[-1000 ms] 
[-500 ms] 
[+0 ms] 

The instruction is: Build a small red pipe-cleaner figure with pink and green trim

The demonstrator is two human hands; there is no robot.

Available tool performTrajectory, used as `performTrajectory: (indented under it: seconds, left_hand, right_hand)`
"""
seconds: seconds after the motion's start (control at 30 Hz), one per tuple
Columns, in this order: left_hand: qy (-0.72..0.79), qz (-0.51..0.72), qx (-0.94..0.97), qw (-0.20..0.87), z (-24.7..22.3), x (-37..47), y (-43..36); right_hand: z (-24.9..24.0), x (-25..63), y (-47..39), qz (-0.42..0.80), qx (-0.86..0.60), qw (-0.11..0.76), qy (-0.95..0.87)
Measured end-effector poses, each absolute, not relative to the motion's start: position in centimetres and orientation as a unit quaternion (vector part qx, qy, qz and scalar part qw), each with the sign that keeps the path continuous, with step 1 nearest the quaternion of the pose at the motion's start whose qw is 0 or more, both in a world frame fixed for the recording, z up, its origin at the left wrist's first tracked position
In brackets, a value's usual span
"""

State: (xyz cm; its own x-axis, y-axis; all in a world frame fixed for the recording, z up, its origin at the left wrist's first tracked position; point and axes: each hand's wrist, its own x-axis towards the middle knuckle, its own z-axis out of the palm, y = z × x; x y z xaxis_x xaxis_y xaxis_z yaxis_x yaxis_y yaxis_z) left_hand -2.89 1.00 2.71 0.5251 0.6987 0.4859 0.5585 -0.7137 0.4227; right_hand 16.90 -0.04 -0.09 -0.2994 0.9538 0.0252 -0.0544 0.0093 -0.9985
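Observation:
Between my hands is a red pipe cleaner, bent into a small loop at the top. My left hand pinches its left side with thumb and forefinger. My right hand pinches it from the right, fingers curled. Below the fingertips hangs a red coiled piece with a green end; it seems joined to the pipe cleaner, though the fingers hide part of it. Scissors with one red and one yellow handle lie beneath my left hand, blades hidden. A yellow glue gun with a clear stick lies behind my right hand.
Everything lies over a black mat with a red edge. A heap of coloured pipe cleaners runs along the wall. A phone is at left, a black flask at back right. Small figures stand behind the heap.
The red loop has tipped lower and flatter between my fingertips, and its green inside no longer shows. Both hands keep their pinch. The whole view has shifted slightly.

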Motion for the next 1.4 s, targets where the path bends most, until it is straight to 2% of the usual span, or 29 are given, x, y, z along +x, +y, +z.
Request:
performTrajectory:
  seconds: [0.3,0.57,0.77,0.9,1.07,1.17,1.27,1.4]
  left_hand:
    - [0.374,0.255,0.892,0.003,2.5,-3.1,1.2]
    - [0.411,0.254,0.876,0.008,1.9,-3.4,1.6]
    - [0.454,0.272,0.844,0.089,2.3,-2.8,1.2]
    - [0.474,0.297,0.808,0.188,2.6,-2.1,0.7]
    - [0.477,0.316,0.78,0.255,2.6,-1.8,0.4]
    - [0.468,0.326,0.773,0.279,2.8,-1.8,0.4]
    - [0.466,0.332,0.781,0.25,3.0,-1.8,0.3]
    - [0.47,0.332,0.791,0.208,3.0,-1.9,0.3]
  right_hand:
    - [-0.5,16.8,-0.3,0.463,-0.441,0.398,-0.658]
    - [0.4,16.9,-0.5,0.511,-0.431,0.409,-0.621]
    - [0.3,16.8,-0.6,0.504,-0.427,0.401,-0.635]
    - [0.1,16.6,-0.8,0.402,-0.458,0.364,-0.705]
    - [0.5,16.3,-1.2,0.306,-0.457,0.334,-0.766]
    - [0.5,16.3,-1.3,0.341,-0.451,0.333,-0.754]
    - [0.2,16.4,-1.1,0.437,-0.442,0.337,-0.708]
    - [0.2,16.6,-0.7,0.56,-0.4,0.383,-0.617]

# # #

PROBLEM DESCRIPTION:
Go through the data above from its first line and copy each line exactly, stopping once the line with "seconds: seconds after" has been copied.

YOUR RESPONSE:
[-1000 ms] 
[-500 ms] 
[+0 ms] 

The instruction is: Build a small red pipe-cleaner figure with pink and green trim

The demonstrator is two human hands; there is no robot.

Available tool performTrajectory, used as `performTrajectory: (indented under it: seconds, left_hand, right_hand)`
"""
seconds: seconds after the motion's start (control at 30 Hz), one per tuple

That finishes the output.